Terkait ini, ia menjelaskan banyak yang bersinggungan dengan persoalan ini antara lain pencatatan kompetensi nakes, standar profesi, standar pendidikan kurikulum bahkan penelitian profesi. Juga politik pendidikan profesi sampai uji kompetensi.
Menanggapi hal ini, Wakil Ketua Umum Ikatan Dokter Indonesia (IDI) Slamet Budiarto mengakui IDI sebagai lembaga resmi yang diakui pemerintah dan mewadahi profesi dokter tidak dilibatkan dalam menyusun PP ini. Ia pun menyayangkan tidak dilibatkan IDI dalam penyusunannya.

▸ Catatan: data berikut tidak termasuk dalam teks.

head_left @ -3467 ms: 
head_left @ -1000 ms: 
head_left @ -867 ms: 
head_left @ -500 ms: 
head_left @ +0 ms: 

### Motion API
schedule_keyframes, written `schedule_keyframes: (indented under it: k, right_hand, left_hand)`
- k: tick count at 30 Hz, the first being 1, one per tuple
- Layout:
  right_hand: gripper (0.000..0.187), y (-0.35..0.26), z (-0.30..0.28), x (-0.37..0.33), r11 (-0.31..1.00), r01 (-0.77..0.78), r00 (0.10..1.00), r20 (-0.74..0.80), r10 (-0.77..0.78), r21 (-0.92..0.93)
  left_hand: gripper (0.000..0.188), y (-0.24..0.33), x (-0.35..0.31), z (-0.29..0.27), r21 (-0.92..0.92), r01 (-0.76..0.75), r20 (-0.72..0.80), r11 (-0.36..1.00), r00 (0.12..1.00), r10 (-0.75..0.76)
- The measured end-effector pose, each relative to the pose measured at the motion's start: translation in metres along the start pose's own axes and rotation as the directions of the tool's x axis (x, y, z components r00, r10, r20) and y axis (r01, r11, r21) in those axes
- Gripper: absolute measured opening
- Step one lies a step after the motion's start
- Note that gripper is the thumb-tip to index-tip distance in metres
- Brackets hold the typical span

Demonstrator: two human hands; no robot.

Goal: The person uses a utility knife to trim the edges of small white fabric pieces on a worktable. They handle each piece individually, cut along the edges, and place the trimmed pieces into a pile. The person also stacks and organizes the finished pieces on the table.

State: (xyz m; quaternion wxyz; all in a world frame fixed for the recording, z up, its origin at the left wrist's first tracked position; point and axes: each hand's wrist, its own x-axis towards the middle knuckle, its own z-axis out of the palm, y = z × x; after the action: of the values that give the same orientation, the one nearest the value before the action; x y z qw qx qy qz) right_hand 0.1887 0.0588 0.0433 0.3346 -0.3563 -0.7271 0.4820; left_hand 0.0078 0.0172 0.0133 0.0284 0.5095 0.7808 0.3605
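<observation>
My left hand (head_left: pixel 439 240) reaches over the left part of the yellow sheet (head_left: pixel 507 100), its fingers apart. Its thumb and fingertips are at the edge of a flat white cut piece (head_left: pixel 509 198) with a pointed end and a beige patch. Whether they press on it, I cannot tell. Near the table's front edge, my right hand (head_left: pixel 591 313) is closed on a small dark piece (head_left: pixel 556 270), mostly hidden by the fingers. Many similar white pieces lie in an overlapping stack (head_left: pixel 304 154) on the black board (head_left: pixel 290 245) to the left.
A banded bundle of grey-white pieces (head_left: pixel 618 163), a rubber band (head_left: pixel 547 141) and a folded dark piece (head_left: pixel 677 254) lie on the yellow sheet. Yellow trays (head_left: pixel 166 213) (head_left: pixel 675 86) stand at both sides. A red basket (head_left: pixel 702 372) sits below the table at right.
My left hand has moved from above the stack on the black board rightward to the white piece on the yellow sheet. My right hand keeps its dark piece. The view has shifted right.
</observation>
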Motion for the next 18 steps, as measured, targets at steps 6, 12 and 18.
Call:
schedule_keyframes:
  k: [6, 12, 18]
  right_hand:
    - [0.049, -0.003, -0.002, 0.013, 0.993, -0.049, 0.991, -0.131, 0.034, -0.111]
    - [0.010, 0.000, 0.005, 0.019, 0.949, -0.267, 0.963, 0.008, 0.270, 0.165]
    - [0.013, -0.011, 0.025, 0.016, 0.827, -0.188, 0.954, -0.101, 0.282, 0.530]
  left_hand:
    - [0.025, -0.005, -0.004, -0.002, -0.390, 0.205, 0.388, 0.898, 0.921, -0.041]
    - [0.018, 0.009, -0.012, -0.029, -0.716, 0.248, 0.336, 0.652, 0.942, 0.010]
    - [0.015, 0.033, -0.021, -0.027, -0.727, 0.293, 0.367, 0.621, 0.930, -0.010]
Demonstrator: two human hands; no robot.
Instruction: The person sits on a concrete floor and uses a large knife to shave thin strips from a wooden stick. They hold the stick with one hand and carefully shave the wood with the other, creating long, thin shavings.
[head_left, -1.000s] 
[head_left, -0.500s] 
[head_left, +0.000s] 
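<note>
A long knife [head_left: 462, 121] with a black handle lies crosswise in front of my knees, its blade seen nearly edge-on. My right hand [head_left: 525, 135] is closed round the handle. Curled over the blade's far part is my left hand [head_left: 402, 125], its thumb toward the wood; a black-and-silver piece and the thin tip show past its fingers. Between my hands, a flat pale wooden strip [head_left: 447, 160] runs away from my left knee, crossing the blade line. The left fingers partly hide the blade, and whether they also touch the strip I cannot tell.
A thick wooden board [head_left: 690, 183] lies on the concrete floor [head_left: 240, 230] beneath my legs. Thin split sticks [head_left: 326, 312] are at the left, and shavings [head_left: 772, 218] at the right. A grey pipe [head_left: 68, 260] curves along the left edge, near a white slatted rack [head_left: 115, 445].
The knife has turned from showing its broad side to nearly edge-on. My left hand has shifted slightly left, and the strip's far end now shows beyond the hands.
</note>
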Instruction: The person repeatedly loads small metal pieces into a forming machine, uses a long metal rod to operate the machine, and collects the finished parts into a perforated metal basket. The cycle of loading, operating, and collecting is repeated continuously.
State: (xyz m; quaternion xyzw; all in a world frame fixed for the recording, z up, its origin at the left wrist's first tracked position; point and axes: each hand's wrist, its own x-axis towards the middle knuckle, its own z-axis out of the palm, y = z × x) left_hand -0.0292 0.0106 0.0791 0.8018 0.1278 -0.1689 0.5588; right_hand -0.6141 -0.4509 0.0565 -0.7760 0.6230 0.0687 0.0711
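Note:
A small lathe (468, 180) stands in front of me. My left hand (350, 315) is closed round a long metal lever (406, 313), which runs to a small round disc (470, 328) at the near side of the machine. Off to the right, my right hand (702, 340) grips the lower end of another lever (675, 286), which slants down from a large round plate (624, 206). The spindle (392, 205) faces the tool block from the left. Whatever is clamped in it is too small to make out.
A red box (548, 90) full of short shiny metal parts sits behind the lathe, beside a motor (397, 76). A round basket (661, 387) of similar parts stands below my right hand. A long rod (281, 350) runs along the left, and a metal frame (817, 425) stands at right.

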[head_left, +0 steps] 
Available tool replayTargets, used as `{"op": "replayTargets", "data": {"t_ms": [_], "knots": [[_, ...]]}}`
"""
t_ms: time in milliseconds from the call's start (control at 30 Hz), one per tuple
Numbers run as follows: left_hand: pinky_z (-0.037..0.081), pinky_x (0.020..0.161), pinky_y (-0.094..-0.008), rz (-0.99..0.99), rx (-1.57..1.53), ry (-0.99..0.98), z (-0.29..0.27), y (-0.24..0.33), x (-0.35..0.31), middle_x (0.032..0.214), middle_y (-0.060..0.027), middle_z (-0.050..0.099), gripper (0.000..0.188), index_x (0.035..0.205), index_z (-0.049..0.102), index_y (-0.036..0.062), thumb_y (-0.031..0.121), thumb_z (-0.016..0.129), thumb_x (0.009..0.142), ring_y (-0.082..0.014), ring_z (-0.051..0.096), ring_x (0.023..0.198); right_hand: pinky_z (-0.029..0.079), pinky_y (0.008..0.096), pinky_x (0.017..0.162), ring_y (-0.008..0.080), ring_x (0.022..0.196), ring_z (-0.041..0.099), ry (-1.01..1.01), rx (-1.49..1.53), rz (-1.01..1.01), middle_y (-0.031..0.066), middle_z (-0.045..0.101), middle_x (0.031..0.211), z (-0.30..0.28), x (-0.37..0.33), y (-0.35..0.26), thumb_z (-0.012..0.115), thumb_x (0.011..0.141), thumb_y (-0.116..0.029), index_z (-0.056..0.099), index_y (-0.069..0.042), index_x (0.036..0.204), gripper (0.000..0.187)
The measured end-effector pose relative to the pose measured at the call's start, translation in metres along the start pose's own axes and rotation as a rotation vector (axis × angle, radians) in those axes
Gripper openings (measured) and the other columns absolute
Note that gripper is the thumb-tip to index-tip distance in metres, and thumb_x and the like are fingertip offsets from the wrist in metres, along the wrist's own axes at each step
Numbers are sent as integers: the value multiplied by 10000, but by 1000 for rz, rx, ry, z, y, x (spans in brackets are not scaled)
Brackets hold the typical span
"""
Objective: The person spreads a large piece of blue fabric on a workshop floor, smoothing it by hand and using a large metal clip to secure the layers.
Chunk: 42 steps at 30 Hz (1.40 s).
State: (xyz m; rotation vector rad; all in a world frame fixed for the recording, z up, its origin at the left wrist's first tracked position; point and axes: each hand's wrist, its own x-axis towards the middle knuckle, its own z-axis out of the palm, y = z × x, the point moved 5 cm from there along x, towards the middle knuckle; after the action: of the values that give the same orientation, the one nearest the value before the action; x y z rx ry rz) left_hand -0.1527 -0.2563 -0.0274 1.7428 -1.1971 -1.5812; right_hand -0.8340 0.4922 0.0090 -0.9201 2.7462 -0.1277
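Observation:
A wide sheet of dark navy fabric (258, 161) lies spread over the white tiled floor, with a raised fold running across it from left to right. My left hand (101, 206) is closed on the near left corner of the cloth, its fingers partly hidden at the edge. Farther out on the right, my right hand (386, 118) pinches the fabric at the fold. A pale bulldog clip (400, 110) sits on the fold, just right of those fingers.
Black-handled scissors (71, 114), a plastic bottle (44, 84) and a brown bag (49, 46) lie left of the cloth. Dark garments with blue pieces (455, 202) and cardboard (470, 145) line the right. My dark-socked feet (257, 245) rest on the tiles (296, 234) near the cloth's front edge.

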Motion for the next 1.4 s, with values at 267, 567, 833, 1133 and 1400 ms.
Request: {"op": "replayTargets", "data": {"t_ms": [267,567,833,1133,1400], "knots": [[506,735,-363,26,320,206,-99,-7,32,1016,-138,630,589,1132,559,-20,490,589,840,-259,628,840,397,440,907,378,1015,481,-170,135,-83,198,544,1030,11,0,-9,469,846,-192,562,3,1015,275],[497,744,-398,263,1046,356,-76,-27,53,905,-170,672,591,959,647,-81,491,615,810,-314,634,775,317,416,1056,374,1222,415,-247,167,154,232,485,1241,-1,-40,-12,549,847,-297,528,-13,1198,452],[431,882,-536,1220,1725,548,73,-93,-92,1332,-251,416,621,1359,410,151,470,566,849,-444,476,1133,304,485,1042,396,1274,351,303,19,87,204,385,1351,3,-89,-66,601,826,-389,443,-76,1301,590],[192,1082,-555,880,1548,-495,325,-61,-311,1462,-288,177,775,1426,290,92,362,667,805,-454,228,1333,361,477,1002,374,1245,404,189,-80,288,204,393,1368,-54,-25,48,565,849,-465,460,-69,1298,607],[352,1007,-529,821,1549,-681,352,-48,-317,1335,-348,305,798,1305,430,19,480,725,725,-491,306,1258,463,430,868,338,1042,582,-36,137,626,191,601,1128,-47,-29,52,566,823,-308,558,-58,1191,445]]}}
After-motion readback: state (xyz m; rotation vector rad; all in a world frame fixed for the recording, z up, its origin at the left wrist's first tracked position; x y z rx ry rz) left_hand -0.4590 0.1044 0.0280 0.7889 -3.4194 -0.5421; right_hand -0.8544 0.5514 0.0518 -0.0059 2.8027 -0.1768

"Sayangnya memang dalam pembuatan PP ini ikatan dokter Indonesia tidak dilibatkan dalam pembuatannya. Padahal sebagian besar di situ yang melaksanakan tidak hanya IDI, PPRI, IBI yang akan melaksanakan PP tersebut dan nanti dengan turunan lagi yaitu Peraturan Menteri (Permen) kesehatan. Itu sangat disayangkan saja," tegas Slamet.
Oleh karena itu, Slamet menegaskan, ia sendiri tidak mengetahui alur proses penyusunan dan perumusan PP itu.
Padahal, selama ini DPR dan pemerintah selalu melibatkan IDI dalam pembuatan peraturan perundangan.
"Tapi kali ini kita belum dilibatkan. Nggak ada masalah selama nanti bermanfaat untuk masyarakat ke depannya," sebut Slamet.
Slamet mengungkapkan awalnya ia bersama rekan-rekan dokter di IDI sangat berharap ada keterlibatan IDI dalam memberikan masukan.
Karena mereka memegang prinsip semakin banyak yang membahas biasanya akan semakin sempurna peraturan tersebut.
Terkait ini, Slamet mengingatkan agar PP jangan sampai mengunci pemerintahan berikutnya.
"Jangan sampai PP ini akan mengunci pemerintahan berikutnya. Saya tidak tahu apakah bagus atau tidak? Jangan sampai pula PP yang keluar baru beberapa hari ini nanti di saat pemerintahan baru diubah lagi. Jadinya kan mubazir," ujarnya.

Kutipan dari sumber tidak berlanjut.